In 2009, Wickersham and the Indiana Foodways Alliance successfully inspired an Indiana Senate resolution to acknowledge the sugar cream pie as the official state pie of Indiana and to rename it “Hoosier Pie.” The non-binding resolution was passed on January 23, 2009, making the sugar cream our official state pie. Now, let’s make one!
1 ½ cup sugar
1/3 cup flour
½ tsp salt
2 ½ cup heavy cream
2 tsp vanilla
1 tbsp butter, melted
1 pie crust, unbaked (see below)
(adapted from The Hoosier Cookbook, published 1976. Their recipe is adapted from a recipe provided by Mrs. Kenneth D. Hahn of Miami County.)
This is one of the most simple pies I’ve ever made. Mix the dry ingredients – you can use your hand mixer or Kitchenaid (modern convenience!) but I mixed by hand with a wooden spoon – then add the rest and stir. After a minute or so of mixing, pour the filling into the crust, and then pop into your oven, pre-heated to 375 degrees, for around 35 minutes.
Historical recipe variation:
According to many traditional recipes, the ingredients are traditionally mixed inside of the pie shell with one finger. According to a recipe traced to Richmond, Ind. and provided by Sister Susan Karina Dickey, the Director of Archives for the Diocese of Springfield, Ill., this is to prevent whipping the heavy cream. To be honest, I think light mixing with a spoon prevents this without the risk of tearing the unbaked crust, but finger-stirring is the instruction provided by the oldest known recipes.

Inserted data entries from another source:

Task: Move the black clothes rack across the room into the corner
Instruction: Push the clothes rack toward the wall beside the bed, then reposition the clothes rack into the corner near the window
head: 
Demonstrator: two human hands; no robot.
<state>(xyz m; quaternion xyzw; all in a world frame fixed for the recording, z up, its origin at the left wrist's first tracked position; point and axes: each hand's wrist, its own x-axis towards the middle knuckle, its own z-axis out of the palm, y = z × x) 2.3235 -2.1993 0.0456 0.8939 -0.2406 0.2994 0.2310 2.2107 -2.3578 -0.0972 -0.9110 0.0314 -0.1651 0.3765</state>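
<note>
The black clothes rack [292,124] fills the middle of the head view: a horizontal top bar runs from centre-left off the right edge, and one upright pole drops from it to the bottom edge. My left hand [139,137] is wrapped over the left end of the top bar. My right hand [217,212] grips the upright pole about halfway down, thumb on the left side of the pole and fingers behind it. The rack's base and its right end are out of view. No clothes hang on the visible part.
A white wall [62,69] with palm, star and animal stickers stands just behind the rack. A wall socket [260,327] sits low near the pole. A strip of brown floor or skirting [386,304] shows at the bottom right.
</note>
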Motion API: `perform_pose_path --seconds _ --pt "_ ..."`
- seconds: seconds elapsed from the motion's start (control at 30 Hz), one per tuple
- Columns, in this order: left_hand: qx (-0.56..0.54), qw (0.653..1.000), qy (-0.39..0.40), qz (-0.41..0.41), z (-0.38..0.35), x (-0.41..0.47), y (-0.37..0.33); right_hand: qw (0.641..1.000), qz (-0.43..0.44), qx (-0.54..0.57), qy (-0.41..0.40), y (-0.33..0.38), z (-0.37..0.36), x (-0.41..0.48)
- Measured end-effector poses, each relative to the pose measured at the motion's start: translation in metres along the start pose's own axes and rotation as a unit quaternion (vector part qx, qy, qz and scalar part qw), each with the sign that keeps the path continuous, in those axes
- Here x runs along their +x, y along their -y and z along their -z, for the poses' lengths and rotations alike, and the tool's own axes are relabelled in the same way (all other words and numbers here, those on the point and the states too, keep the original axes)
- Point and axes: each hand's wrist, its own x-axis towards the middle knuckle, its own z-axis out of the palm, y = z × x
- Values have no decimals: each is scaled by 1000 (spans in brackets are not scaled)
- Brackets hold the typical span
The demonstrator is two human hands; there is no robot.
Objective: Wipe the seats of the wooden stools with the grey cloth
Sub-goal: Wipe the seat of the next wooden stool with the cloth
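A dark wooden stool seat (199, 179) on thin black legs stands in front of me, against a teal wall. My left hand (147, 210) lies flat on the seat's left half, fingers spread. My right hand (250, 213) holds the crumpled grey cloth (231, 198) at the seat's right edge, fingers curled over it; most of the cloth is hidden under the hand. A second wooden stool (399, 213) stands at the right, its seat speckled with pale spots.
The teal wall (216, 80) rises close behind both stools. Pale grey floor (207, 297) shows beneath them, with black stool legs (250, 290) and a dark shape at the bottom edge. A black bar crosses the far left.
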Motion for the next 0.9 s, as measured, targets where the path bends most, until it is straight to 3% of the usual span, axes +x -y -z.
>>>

It is for this reason, sugar cream pie is sometimes called Finger Pie.
As mentioned by Mike Wickersham, some traditional recipes additionally call for a mid-baking stir with one finger. I chose not to stir with my finger (ouch!), but instead stirred with the same wooden spoon. I also ended up stirring an additional time, since the 35 minute provided time was not enough for my pie. It’s a bit difficult to tell when your sugar cream pie is ready. It honestly depends on your oven, but there is nothing wrong with sticking the pie back into the oven at 375 degrees if it’s not setting up correctly. Store extra slices, if there are any, in the fridge.
A note on pie crust
There’s not much information I could find on a traditional crust for the sugar cream, so I used an old standby. I’m partial to Cook’s Illustrated Foolproof Pie Dough, which uses a liberal amount of butter and vodka. Now, hear me out. I’m not using vodka just for kicks – a liberal sprinkle (¼ cup to be exact) of the strong stuff creates a beautifully flaky crust, which is perfect for a heavy pie like a sugar cream. If you prefer to leave the crust making up to the professionals, any store-bought deep dish pie crust should work perfectly.
The Hoosier Cookbook recipe recommends baking at 450 degrees, which I did and found far too hot. My crust browned a bit too much for my liking. I would recommend baking at 375 degrees, peeking in regularly to make sure the filling is bubbling but the crust isn’t browning too much. Frequently, if I feel my crust is baking too far ahead of my filling, I’ll place a large saucepan lid on top, covering the edges. A sheet of foil works as well.
Try it yourself
The Indiana Foodways Alliance created a Hoosier Pie Trail (available here) for those looking to sample variations on the sugar cream pie all over the Hoosier State. But for those looking to grab a slice in Indianapolis, there is no better place than Locally Grown Gardens, the gourmet farmers’ market owned and operated by Chef Ron Harris, who cranks out a dozen or so sugar cream pies daily. (3.50 per slice, $16.50 for a whole pie).